__ACTIVITY__. In the copy you make, keep each entry exactly as it is and leave out all images.

__SOURCE DATA__.

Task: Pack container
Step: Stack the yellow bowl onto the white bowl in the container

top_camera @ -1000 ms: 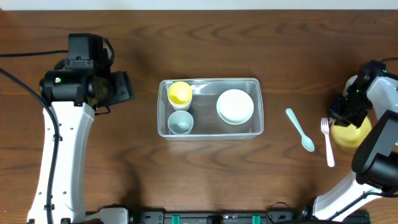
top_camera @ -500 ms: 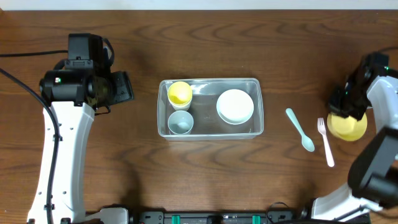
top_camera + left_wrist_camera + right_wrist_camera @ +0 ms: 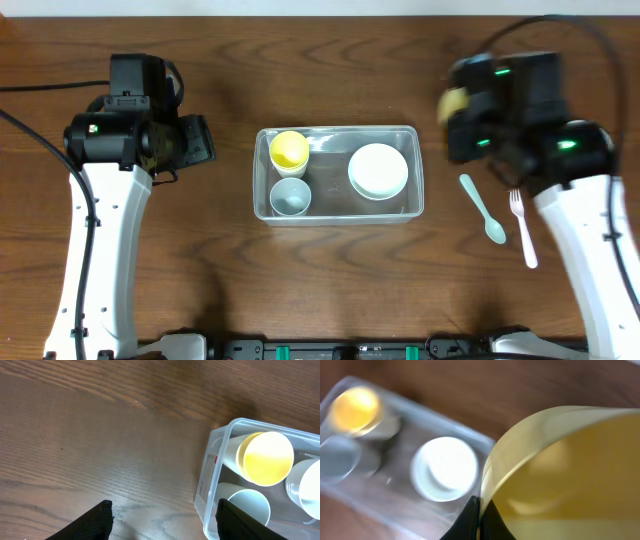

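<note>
Overhead: right gripper [image 3: 462,118] and forearm smeared. The yellow bowl [image 3: 455,101] in its jaws is mostly hidden, only an edge showing.
Right wrist: bowl cut off right and bottom; container [image 3: 395,500] blurred, contents soft blobs.
Left wrist: container cropped right and below; left gripper [image 3: 165,520] shows fingertips only.

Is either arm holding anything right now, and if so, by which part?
The right gripper holds the yellow bowl, with its jaws pinching the rim. The left gripper is open and holds nothing.
</note>
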Action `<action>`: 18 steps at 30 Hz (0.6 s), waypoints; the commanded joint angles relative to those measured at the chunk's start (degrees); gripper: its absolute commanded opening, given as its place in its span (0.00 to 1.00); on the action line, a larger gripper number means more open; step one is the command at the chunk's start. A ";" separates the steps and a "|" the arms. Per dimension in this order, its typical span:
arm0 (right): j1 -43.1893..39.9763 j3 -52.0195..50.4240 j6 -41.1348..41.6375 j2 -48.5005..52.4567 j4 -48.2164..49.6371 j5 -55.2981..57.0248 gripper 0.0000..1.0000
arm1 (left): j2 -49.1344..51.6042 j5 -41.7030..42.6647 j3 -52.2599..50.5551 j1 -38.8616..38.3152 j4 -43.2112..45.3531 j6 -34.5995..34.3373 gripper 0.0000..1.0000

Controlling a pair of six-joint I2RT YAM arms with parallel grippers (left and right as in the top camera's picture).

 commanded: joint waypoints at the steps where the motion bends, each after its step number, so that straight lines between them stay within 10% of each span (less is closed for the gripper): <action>1: 7.54 -0.02 -6.34 2.91 -0.11 2.25 0.02 | 0.07 0.39 -0.17 0.15 -0.33 -0.55 0.67; 18: 16.79 -0.04 -6.32 22.01 -0.13 8.90 0.11 | 0.07 0.37 -0.17 0.15 -0.52 -0.52 0.67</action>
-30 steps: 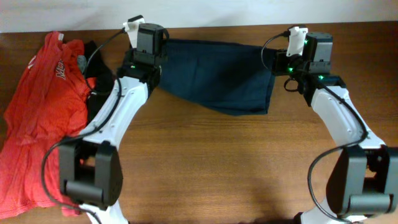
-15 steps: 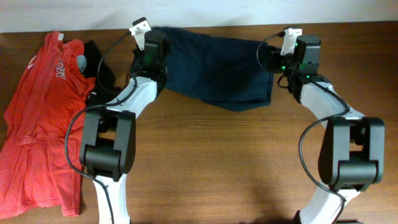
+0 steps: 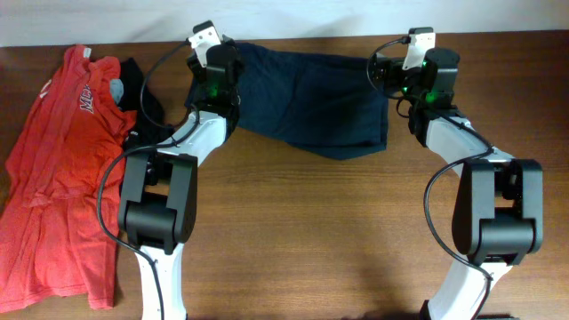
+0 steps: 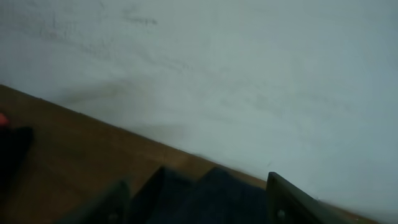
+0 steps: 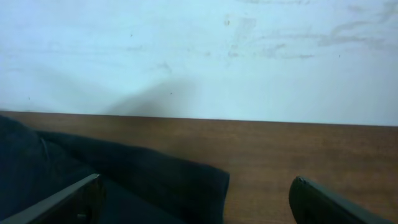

__ANSWER BELOW__.
Task: Pack container
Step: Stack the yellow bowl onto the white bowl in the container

top_camera @ -1000 ms: 
top_camera @ -500 ms: 
top_camera + left_wrist_camera + right_wrist_camera @ +0 ms: 

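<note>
Overhead: right gripper [image 3: 462,118] and forearm smeared. The yellow bowl [image 3: 455,101] in its jaws is mostly hidden, only an edge showing.
Right wrist: bowl cut off right and bottom; container [image 3: 395,500] blurred, contents soft blobs.
Left wrist: container cropped right and below; left gripper [image 3: 165,520] shows fingertips only.

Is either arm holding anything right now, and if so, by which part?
The right gripper holds the yellow bowl, with its jaws pinching the rim. The left gripper is open and holds nothing.
</note>
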Action `<action>`: 18 steps at 30 Hz (0.6 s), waypoints; the commanded joint angles relative to those measured at the chunk's start (degrees); gripper: its absolute commanded opening, given as its place in its span (0.00 to 1.00); on the action line, a larger gripper number means more open; step one is the command at the chunk's start. A ";" separates the steps and a "|" the arms. Per dimension in this order, its typical span:
arm0 (right): j1 -43.1893..39.9763 j3 -52.0195..50.4240 j6 -41.1348..41.6375 j2 -48.5005..52.4567 j4 -48.2164..49.6371 j5 -55.2981..57.0248 gripper 0.0000..1.0000
arm1 (left): j2 -49.1344..51.6042 j5 -41.7030..42.6647 j3 -52.2599..50.5551 j1 -38.8616..38.3152 j4 -43.2112..45.3531 j6 -34.5995..34.3373 gripper 0.0000..1.0000

Controlling a pair of six-joint I2RT YAM arms with parallel grippers (left and right as in the top camera's picture).

 commanded: joint waypoints at the steps where the motion bends, each after its step number, so that straight lines between them stay within 10% of each span (less is closed for the gripper): <action>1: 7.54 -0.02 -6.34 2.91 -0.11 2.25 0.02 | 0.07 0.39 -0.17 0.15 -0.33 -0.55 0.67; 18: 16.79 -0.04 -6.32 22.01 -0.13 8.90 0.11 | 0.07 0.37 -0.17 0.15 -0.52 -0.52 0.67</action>
-30 steps: 
-15 steps: 
+0 steps: 
+0 steps: 
+0 steps: 

No other output belongs with this exercise.